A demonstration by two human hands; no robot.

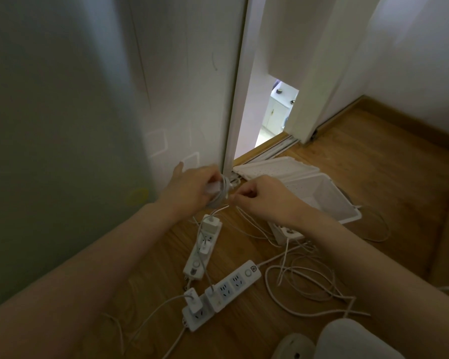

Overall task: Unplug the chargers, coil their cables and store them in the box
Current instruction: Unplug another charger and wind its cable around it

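White cable coil (219,191) clamped in left hand (192,189); right hand (259,196) pinches its loose end, just beside the box (347,216). Risk: slack grip lets loops spring open, tangling with floor cables.

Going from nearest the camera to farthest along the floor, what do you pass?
Nearest power strip with a charger plugged in → upright power strip → left hand holding a coiled cable, right hand pinching its end → white box → doorway.
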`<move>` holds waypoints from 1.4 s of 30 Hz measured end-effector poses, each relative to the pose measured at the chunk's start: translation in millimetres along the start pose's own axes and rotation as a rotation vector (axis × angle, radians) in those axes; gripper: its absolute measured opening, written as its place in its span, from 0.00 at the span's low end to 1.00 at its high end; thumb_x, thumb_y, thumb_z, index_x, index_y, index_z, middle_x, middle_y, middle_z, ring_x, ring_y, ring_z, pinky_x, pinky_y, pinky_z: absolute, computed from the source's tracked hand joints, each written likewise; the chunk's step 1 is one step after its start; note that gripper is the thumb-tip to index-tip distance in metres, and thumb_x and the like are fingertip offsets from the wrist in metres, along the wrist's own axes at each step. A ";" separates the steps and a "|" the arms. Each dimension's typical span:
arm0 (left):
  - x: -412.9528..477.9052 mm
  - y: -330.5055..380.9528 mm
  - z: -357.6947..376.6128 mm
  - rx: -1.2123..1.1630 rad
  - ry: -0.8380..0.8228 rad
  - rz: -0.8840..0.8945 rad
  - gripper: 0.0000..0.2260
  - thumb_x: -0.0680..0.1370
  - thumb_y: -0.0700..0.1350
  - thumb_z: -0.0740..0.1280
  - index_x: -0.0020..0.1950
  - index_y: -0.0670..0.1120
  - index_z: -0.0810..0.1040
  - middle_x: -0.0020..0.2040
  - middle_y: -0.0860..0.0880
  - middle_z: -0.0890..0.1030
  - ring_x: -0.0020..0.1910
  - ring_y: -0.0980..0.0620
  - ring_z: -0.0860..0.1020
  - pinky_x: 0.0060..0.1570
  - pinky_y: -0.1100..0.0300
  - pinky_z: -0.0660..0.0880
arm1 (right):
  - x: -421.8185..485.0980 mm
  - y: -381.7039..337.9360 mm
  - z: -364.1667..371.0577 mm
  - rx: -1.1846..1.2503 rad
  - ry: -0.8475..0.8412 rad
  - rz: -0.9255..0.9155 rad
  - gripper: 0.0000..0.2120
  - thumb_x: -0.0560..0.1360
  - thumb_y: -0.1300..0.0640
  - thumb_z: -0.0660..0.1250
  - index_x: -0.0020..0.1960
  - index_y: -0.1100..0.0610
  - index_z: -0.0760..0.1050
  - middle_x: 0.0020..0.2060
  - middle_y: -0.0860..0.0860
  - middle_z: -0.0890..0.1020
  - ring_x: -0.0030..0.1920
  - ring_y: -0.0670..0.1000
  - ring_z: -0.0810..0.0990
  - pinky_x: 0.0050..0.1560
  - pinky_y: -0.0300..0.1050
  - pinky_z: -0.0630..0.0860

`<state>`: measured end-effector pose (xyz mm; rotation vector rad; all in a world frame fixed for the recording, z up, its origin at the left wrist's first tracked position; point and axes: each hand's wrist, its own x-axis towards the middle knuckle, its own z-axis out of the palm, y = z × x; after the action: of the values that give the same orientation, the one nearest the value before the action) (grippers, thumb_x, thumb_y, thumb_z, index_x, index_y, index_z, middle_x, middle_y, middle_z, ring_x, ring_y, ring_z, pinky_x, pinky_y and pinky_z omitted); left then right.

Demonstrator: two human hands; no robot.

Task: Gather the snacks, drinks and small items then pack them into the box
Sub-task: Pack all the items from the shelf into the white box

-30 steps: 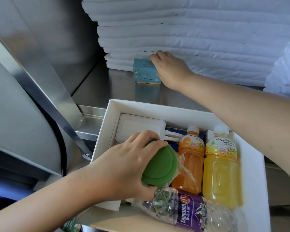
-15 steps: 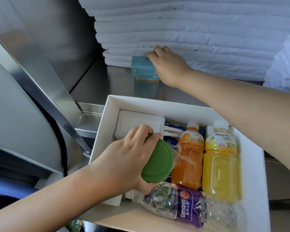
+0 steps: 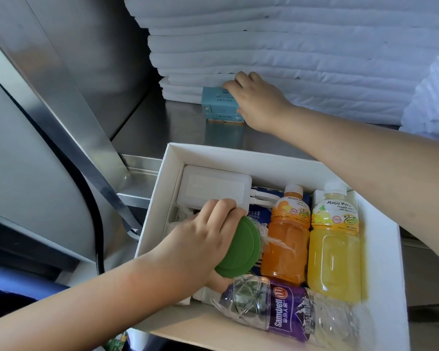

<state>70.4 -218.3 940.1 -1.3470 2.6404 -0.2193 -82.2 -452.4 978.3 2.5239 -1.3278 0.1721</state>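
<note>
**Hands have hardly moved: each one stays on its thing**

Nothing much has changed since a second ago. The left hand (image 3: pixel 200 249) is still curled round the green-lidded tub (image 3: pixel 241 252), and the right hand (image 3: pixel 259 102) is still on the little blue box (image 3: pixel 218 105).

The tub is in the middle of the white box (image 3: pixel 238 158). It is tipped over, with its lid facing 3 o'clock. It has some clear wrap on it and sits just beside the orange drink (image 3: pixel 284 244).

The orange drink lies at 2 o'clock in the white box. The yellow drink (image 3: pixel 335 254) lies next to it at 3 o'clock. A water bottle (image 3: pixel 289 317) with a purple label lies across the near side at 6 o'clock. A white charger (image 3: pixel 213 188) sits at 11 o'clock, and the left fingertips touch its near edge.

The little blue box is not packed yet. It stands on the metal shelf (image 3: pixel 162 127), at 12 o'clock from the white box, right by a tall pile of white cloths (image 3: pixel 289 46). The right hand holds it, with fingers bent over its top and the thumb on its near right corner.
</note>
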 end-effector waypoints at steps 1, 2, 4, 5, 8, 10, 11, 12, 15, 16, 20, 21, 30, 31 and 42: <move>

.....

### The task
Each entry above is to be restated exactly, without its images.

### Solution
A demonstration by two human hands; no robot.


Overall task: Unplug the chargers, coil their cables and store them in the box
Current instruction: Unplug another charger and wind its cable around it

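White cable coil (219,191) clamped in left hand (192,189); right hand (259,196) pinches its loose end, just beside the box (347,216). Risk: slack grip lets loops spring open, tangling with floor cables.

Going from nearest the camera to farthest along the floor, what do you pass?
Nearest power strip with a charger plugged in → upright power strip → left hand holding a coiled cable, right hand pinching its end → white box → doorway.
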`<move>` holds waypoints from 1.4 s of 30 Hz measured end-effector poses, each relative to the pose measured at the chunk's start: translation in millimetres along the start pose's own axes and rotation as a rotation vector (axis × angle, radians) in those axes; gripper: its absolute measured opening, written as its place in its span, from 0.00 at the span's low end to 1.00 at its high end; thumb_x, thumb_y, thumb_z, index_x, index_y, index_z, middle_x, middle_y, middle_z, ring_x, ring_y, ring_z, pinky_x, pinky_y, pinky_z: absolute, computed from the source's tracked hand joints, each written likewise; the chunk's step 1 is one step after its start; note that gripper is the thumb-tip to index-tip distance in metres, and thumb_x and the like are fingertip offsets from the wrist in metres, along the wrist's own axes at each step. A ";" separates the steps and a "|" the arms. Each dimension's typical span:
arm0 (left):
  - x: -412.9528..477.9052 mm
  - y: -330.5055..380.9528 mm
  - z: -357.6947..376.6128 mm
  - rx: -1.2123..1.1630 rad
  - ry: -0.8380..0.8228 rad
  - rz: -0.8840..0.8945 rad
  - gripper: 0.0000..0.2260
  - thumb_x: -0.0680..0.1370
  - thumb_y: -0.0700..0.1350
  - thumb_z: -0.0740..0.1280
  - index_x: -0.0020..0.1950
  - index_y: -0.0670..0.1120
  - index_z: -0.0810..0.1040
  - middle_x: -0.0020..0.2040
  - middle_y: -0.0860..0.0880
  - middle_z: -0.0890..0.1030
  - ring_x: -0.0020..0.1910
  - ring_y: -0.0980..0.0620
  - ring_z: -0.0860..0.1020
  - pinky_x: 0.0060..0.1570
  - pinky_y: -0.1100..0.0300
  - pinky_z: -0.0660..0.0880
arm1 (right):
  - x: -421.8185..485.0980 mm
  - y: -381.7039..337.9360 mm
  - z: -364.1667..371.0577 mm
  - rx: -1.1846..1.2503 rad
  - ry: -0.8475..0.8412 rad
  - rz: -0.9255..0.9155 rad
  - gripper: 0.0000..0.2120
  - thumb_x: -0.0560..0.1360
  - thumb_y: -0.1300..0.0640
  - thumb_z: -0.0660..0.1250
  - index_x: -0.0020..0.1960
  - index_y: -0.1100..0.0610
  - index_z: -0.0760..0.1050
  - middle_x: 0.0020..0.2060
  - middle_y: -0.0860..0.0860
  - middle_z: -0.0890..0.1020
  - ring_x: -0.0030..0.1920
  - ring_y: -0.0670..0.1000
  - ring_z: -0.0810..0.0990
  - pinky_x: 0.0050..0.1560
  - pinky_y: -0.0300..0.1050
  - pinky_z: -0.0630..0.0860

`<state>`: measured end-effector pose (xyz mm; rotation vector rad; all in a world frame fixed for the recording, z up, its origin at the left wrist's first tracked position; point and axes: each hand's wrist, its own x-axis towards the middle knuckle, its own z-axis out of the palm, y = z × x; after the action: of the values that give the same orientation, the one nearest the value before the action) (grippers, thumb_x, thumb_y, thumb_z, index_x, index_y, index_z, middle_x, middle_y, middle_z, ring_x, ring_y, ring_z, pinky_x, pinky_y and pinky_z omitted); left then right.

Demonstrator: two human hands; no robot.

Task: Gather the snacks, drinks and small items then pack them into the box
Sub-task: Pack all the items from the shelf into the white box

-30 steps: 
-15 steps: 
+0 steps: 

<state>70.4 -218.3 940.1 -1.3470 2.6404 -0.2193 -82.2 -452.4 978.3 2.5239 -1.3278 0.1721</state>
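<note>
**Hands have hardly moved: each one stays on its thing**

Nothing much has changed since a second ago. The left hand (image 3: pixel 200 249) is still curled round the green-lidded tub (image 3: pixel 241 252), and the right hand (image 3: pixel 259 102) is still on the little blue box (image 3: pixel 218 105).

The tub is in the middle of the white box (image 3: pixel 238 158). It is tipped over, with its lid facing 3 o'clock. It has some clear wrap on it and sits just beside the orange drink (image 3: pixel 284 244).

The orange drink lies at 2 o'clock in the white box. The yellow drink (image 3: pixel 335 254) lies next to it at 3 o'clock. A water bottle (image 3: pixel 289 317) with a purple label lies across the near side at 6 o'clock. A white charger (image 3: pixel 213 188) sits at 11 o'clock, and the left fingertips touch its near edge.

The little blue box is not packed yet. It stands on the metal shelf (image 3: pixel 162 127), at 12 o'clock from the white box, right by a tall pile of white cloths (image 3: pixel 289 46). The right hand holds it, with fingers bent over its top and the thumb on its near right corner.
</note>
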 end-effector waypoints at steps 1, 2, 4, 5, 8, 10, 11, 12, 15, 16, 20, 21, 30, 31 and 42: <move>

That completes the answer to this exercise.